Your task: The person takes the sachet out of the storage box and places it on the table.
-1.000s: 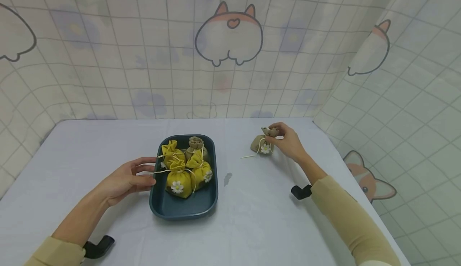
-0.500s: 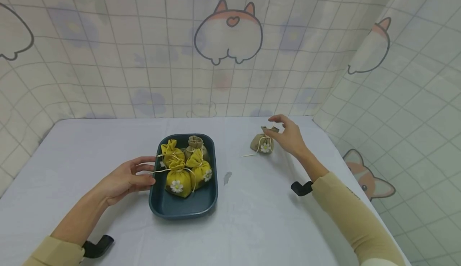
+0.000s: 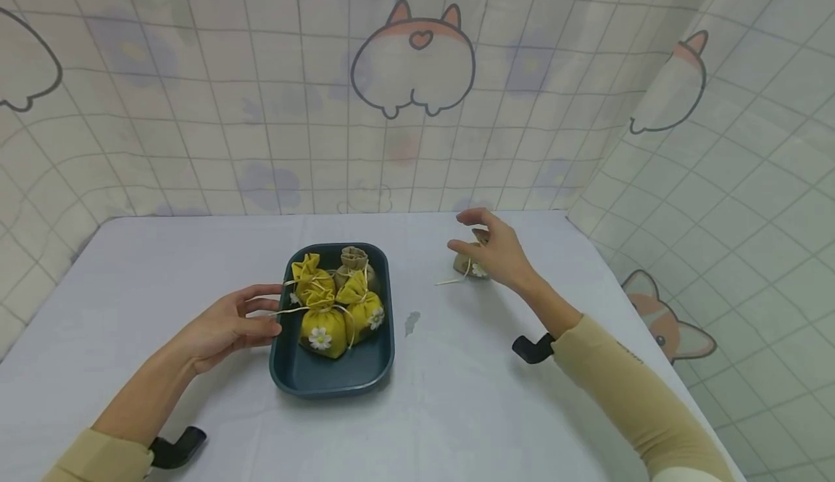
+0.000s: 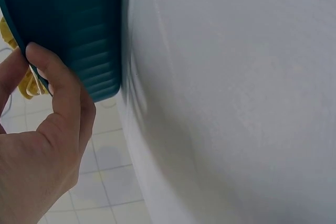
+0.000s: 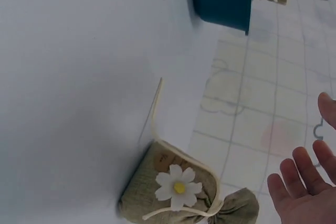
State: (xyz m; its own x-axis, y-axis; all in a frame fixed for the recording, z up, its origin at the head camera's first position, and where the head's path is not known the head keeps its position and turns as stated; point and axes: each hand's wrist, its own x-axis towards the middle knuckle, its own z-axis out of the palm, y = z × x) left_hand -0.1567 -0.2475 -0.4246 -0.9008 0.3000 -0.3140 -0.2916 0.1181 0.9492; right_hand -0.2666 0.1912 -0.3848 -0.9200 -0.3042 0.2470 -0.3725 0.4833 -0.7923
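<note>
In the head view, my left hand (image 3: 225,326) is at the left rim of a dark blue tray (image 3: 333,384), its fingertips and thumb holding the edge. The left wrist view shows the hand (image 4: 55,119) with a fingertip against the outer wall of the tray (image 4: 79,30). Yellow drawstring pouches (image 3: 322,333) with white flowers and a beige pouch (image 3: 355,257) lie inside. At right, my right hand (image 3: 492,250) hovers with thumb and fingers spread, partly covering another beige drawstring pouch (image 3: 464,266) on the table. The right wrist view shows that pouch (image 5: 173,187) apart from the fingers (image 5: 304,163).
A white cloth covers the table (image 3: 450,395). Behind it hangs a tiled-pattern curtain (image 3: 274,105) with cartoon dogs. A small grey mark (image 3: 412,322) lies right of the tray. The pouch's loose cord (image 3: 446,282) extends left on the cloth.
My right hand has let go of the beige pouch's top, spread its fingers and shifted left over it. The pouch stays on the table. My left hand and the tray have not moved.
</note>
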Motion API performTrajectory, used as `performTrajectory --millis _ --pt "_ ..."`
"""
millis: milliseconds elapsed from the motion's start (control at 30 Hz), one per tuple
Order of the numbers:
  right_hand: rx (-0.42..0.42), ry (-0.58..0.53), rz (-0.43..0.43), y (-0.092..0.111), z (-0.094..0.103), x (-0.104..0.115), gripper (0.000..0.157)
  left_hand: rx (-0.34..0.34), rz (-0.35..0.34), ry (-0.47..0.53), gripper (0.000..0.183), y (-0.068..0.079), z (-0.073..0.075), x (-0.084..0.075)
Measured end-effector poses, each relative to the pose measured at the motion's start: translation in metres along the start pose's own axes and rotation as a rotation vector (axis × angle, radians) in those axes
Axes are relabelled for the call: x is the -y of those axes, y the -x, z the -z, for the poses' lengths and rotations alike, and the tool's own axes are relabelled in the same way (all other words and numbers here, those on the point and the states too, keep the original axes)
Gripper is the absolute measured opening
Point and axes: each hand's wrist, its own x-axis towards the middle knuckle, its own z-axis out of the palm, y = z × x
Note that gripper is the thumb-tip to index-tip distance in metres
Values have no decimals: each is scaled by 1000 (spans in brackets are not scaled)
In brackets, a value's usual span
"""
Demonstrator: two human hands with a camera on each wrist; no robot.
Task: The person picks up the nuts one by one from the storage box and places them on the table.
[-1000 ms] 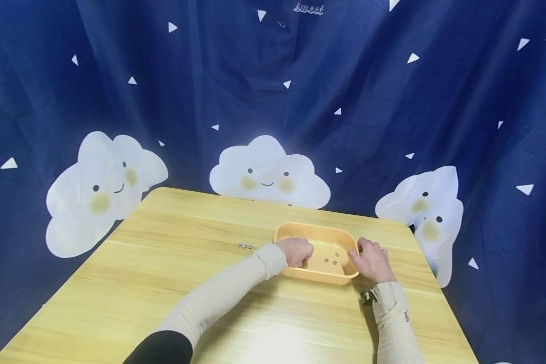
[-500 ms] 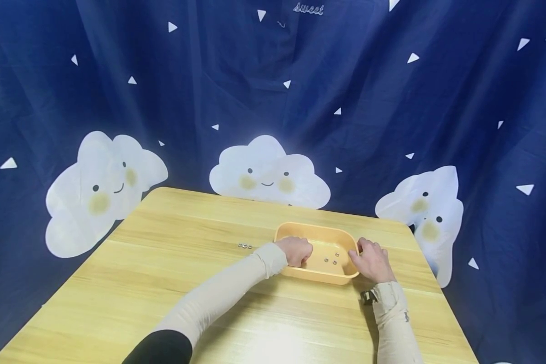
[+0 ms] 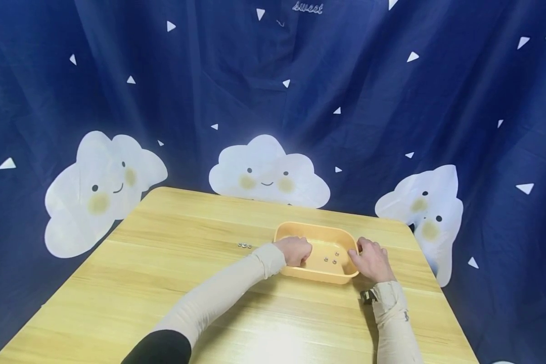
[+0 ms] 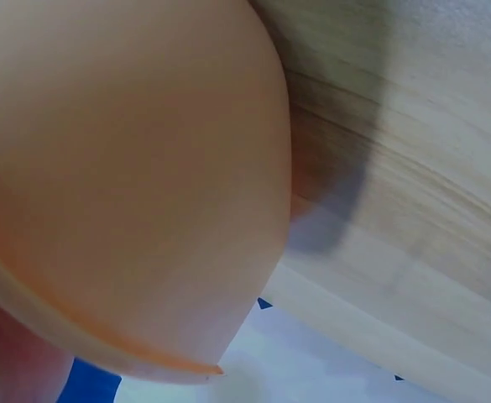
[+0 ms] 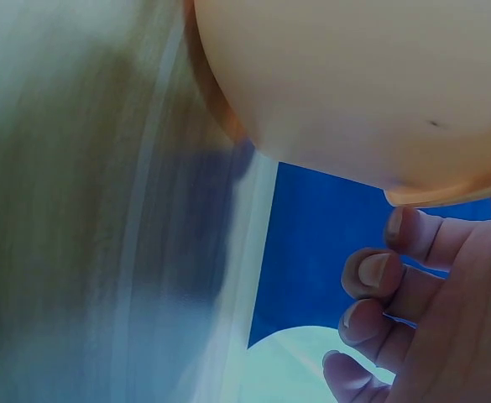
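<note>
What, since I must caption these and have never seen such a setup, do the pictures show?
There is no machine: a person is working bare-handed. The wide picture comes from a camera on the head, looking forward and down; the two close ones come from wrist cameras, each showing the outside of the orange tray. It sits on a wooden table, with three small metal pieces showing inside and three more pieces in a row beside it. The right hand grips the tray's right end; the left hand reaches inside, and whether it holds anything is hidden.
</note>
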Motion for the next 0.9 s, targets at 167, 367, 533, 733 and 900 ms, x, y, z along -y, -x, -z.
performTrajectory --millis 167,367,533,733,900 --pt "-5 -4 3 0 0 0 21 8 9 18 54 -1 0 1" --pt "-2 -4 4 0 -1 0 20 28 33 19 54 0 1 0" --pt "-5 -3 5 0 0 1 20 -6 17 11 48 1 0 1" --pt "3 -2 0 0 0 1 20 -27 -2 32 33 3 -1 2" --pt "-5 0 2 -1 -2 -1 20 -22 -10 27 24 2 -2 2"
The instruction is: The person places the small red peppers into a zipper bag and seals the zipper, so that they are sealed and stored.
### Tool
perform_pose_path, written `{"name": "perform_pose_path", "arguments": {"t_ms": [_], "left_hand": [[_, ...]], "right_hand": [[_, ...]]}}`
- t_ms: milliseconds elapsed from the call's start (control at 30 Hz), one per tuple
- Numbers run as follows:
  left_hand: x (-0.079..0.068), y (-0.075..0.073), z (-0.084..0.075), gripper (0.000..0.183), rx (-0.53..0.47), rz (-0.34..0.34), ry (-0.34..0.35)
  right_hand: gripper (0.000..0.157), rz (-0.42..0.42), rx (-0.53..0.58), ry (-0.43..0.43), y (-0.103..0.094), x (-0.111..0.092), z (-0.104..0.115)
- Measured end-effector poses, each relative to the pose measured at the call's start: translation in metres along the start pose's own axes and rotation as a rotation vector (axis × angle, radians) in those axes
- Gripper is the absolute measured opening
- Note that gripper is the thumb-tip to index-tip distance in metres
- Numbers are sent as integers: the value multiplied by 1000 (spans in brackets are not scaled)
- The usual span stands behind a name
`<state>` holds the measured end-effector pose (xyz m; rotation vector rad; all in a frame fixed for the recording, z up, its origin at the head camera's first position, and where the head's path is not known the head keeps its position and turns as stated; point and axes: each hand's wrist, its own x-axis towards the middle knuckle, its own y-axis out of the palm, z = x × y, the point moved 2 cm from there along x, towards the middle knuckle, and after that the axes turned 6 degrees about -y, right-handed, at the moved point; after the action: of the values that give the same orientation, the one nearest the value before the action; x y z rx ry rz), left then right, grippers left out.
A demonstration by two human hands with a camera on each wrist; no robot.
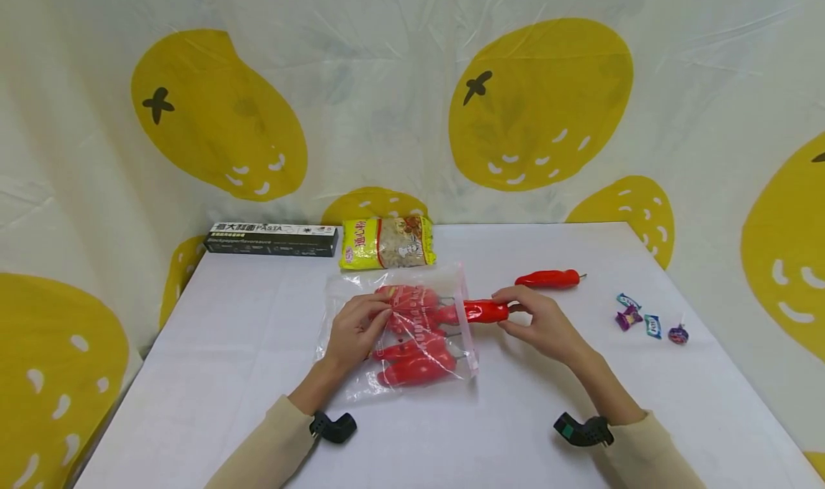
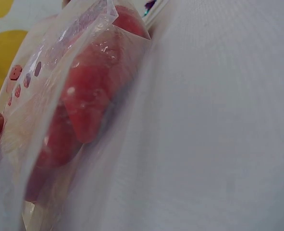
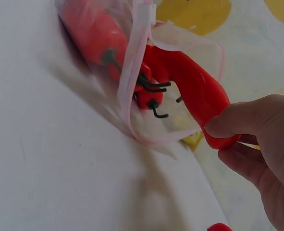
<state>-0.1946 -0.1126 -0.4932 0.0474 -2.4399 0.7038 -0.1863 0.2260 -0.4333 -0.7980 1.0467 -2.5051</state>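
Note:
A clear zip bag (image 1: 473, 353) with a pink-edged mouth lies on the table, several red peppers (image 1: 415, 369) inside it. My left hand (image 1: 356, 328) pinches the film on the bag's upper left side, thumb and fingers close together. At the mouth, my right hand (image 1: 541, 324) grips a long red chili pepper (image 3: 194, 86) by one end between thumb and fingers. The other end of this chili reaches through the opening into the bag. In the right wrist view, green stems (image 3: 154, 86) of bagged peppers point toward the mouth.
Another red chili pepper (image 1: 548, 279) lies behind my right hand. Several small wrapped candies (image 1: 652, 326) are at the right. A black pasta box (image 1: 271, 240) and a yellow food packet (image 1: 387, 243) stand along the back edge, before a lemon-print curtain (image 1: 380, 117).

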Motion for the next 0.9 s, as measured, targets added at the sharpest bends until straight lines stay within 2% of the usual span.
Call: {"name": "perform_pose_path", "arguments": {"t_ms": [233,400,600,833,900], "left_hand": [[1,-1,-1,18,-8,-6,12],[1,-1,-3,18,-6,-10,17],[1,0,-4,17,-6,-2,19],[2,-2,-4,15,2,-14,43],[2,-2,-4,15,1,-13,40]], "right_hand": [[42,61,88,-71,23,17,14],[41,80,152,-78,40,26,24],[41,54,209,-55,54,28,26],[33,65,276,-50,45,31,51],[33,66,287,-54,44,32,50]]}}
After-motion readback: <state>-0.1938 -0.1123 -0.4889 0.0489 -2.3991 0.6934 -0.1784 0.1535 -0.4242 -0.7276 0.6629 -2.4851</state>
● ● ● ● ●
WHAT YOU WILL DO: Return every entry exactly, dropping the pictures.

ANSWER FOR THIS EXERCISE:
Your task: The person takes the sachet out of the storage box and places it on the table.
-1.000s: 
-0.500s: 
+0.000s: 
+0.000s: 
+0.000s: 
State: (xyz m; its own x-axis, y-axis; all in a frame fixed for the recording, z up, its origin at the head camera's first position, and where the head's path is not known the head keeps its position and turns as stated; point and axes: each hand's wrist, its own x-axis towards the middle knuckle, its own z-axis out of the palm, y = z × x) left_hand -0.1567 -0.2475 -0.4246 -0.9008 0.3000 -0.3140 -0.2916 0.1181 0.9492; right_hand -0.2666 0.1912 -0.3848 -0.9200 -0.3042 0.2470 -0.3725 0.4833 -0.7923
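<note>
In the head view, my left hand (image 3: 225,326) is at the left rim of a dark blue tray (image 3: 333,384), its fingertips and thumb holding the edge. The left wrist view shows the hand (image 4: 55,119) with a fingertip against the outer wall of the tray (image 4: 79,30). Yellow drawstring pouches (image 3: 322,333) with white flowers and a beige pouch (image 3: 355,257) lie inside. At right, my right hand (image 3: 492,250) hovers with thumb and fingers spread, partly covering another beige drawstring pouch (image 3: 464,266) on the table. The right wrist view shows that pouch (image 5: 173,187) apart from the fingers (image 5: 304,163).
A white cloth covers the table (image 3: 450,395). Behind it hangs a tiled-pattern curtain (image 3: 274,105) with cartoon dogs. A small grey mark (image 3: 412,322) lies right of the tray. The pouch's loose cord (image 3: 446,282) extends left on the cloth.
My right hand has let go of the beige pouch's top, spread its fingers and shifted left over it. The pouch stays on the table. My left hand and the tray have not moved.
</note>
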Motion API performTrajectory, used as `performTrajectory --millis _ --pt "_ ..."`
"""
millis: milliseconds elapsed from the motion's start (control at 30 Hz), one per tuple
Order of the numbers:
  right_hand: rx (-0.42..0.42), ry (-0.58..0.53), rz (-0.43..0.43), y (-0.092..0.111), z (-0.094..0.103), x (-0.104..0.115), gripper (0.000..0.157)
  left_hand: rx (-0.34..0.34), rz (-0.35..0.34), ry (-0.47..0.53), gripper (0.000..0.183), y (-0.068..0.079), z (-0.073..0.075), x (-0.084..0.075)
Measured end-effector poses, each relative to the pose measured at the motion's start: translation in metres along the start pose's own axes and rotation as a rotation vector (axis × angle, radians) in those axes
Axes are relabelled for the call: x is the -y of those axes, y the -x, z the -z, for the poses' lengths and rotations alike, and the tool's own axes are relabelled in the same way (all other words and numbers here, those on the point and the states too, keep the original axes)
Gripper is the absolute measured opening
Point and axes: each hand's wrist, its own x-axis towards the middle knuckle, its own z-axis out of the palm, y = z × x
Note that gripper is the thumb-tip to index-tip distance in metres
Values have no decimals: each is scaled by 1000 (spans in brackets are not scaled)
In brackets, a value's usual span
"""
Demonstrator: two human hands with a camera on each wrist; no robot.
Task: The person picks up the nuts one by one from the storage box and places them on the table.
[-1000 ms] 
[-500 ms] 
[+0 ms] 
[+0 ms] 
[+0 ms] 
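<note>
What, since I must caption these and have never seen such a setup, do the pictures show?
There is no machine: a person is working bare-handed. The wide picture comes from a camera on the head, looking forward and down; the two close ones come from wrist cameras, each showing the outside of the orange tray. It sits on a wooden table, with three small metal pieces showing inside and three more pieces in a row beside it. The right hand grips the tray's right end; the left hand reaches inside, and whether it holds anything is hidden.
</note>
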Motion for the next 0.9 s, targets at 167, 367, 533, 733 and 900 ms, x, y, z along -y, -x, -z.
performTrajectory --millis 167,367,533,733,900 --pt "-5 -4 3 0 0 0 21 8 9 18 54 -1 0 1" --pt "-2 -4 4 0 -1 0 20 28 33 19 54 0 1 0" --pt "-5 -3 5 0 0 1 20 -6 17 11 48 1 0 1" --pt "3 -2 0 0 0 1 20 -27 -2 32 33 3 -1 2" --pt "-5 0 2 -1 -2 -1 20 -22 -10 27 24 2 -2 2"
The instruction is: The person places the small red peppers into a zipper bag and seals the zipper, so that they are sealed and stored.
### Tool
perform_pose_path, written `{"name": "perform_pose_path", "arguments": {"t_ms": [_], "left_hand": [[_, ...]], "right_hand": [[_, ...]]}}`
- t_ms: milliseconds elapsed from the call's start (control at 30 Hz), one per tuple
- Numbers run as follows:
  left_hand: x (-0.079..0.068), y (-0.075..0.073), z (-0.084..0.075), gripper (0.000..0.183), rx (-0.53..0.47), rz (-0.34..0.34), ry (-0.34..0.35)
  right_hand: gripper (0.000..0.157), rz (-0.42..0.42), rx (-0.53..0.58), ry (-0.43..0.43), y (-0.103..0.094), x (-0.111..0.092), z (-0.104..0.115)
- Measured end-effector poses, each relative to the pose measured at the call's start: translation in metres along the start pose's own axes and rotation as a rotation vector (axis × angle, radians) in those axes
- Gripper is the absolute measured opening
- Note that gripper is the thumb-tip to index-tip distance in metres
- Numbers are sent as integers: the value multiplied by 1000 (spans in brackets are not scaled)
- The usual span stands behind a name
`<state>` holds the measured end-effector pose (xyz m; rotation vector rad; all in a frame fixed for the recording, z up, its origin at the head camera's first position, and where the head's path is not known the head keeps its position and turns as stated; point and axes: each hand's wrist, its own x-axis towards the middle knuckle, its own y-axis out of the palm, z = x × y, the point moved 2 cm from there along x, towards the middle knuckle, and after that the axes turned 6 degrees about -y, right-handed, at the moved point; after the action: of the values that give the same orientation, the one nearest the value before the action; x y z rx ry rz), left then right, grippers left out.
A demonstration by two human hands with a camera on each wrist; no robot.
<state>-0.1946 -0.1126 -0.4932 0.0474 -2.4399 0.7038 -0.1863 0.2260 -0.4333 -0.7980 1.0467 -2.5051</state>
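Note:
A clear zip bag (image 1: 473, 353) with a pink-edged mouth lies on the table, several red peppers (image 1: 415, 369) inside it. My left hand (image 1: 356, 328) pinches the film on the bag's upper left side, thumb and fingers close together. At the mouth, my right hand (image 1: 541, 324) grips a long red chili pepper (image 3: 194, 86) by one end between thumb and fingers. The other end of this chili reaches through the opening into the bag. In the right wrist view, green stems (image 3: 154, 86) of bagged peppers point toward the mouth.
Another red chili pepper (image 1: 548, 279) lies behind my right hand. Several small wrapped candies (image 1: 652, 326) are at the right. A black pasta box (image 1: 271, 240) and a yellow food packet (image 1: 387, 243) stand along the back edge, before a lemon-print curtain (image 1: 380, 117).
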
Motion for the next 0.9 s, as measured, targets added at the sharpest bends until straight lines stay within 2% of the usual span.
Call: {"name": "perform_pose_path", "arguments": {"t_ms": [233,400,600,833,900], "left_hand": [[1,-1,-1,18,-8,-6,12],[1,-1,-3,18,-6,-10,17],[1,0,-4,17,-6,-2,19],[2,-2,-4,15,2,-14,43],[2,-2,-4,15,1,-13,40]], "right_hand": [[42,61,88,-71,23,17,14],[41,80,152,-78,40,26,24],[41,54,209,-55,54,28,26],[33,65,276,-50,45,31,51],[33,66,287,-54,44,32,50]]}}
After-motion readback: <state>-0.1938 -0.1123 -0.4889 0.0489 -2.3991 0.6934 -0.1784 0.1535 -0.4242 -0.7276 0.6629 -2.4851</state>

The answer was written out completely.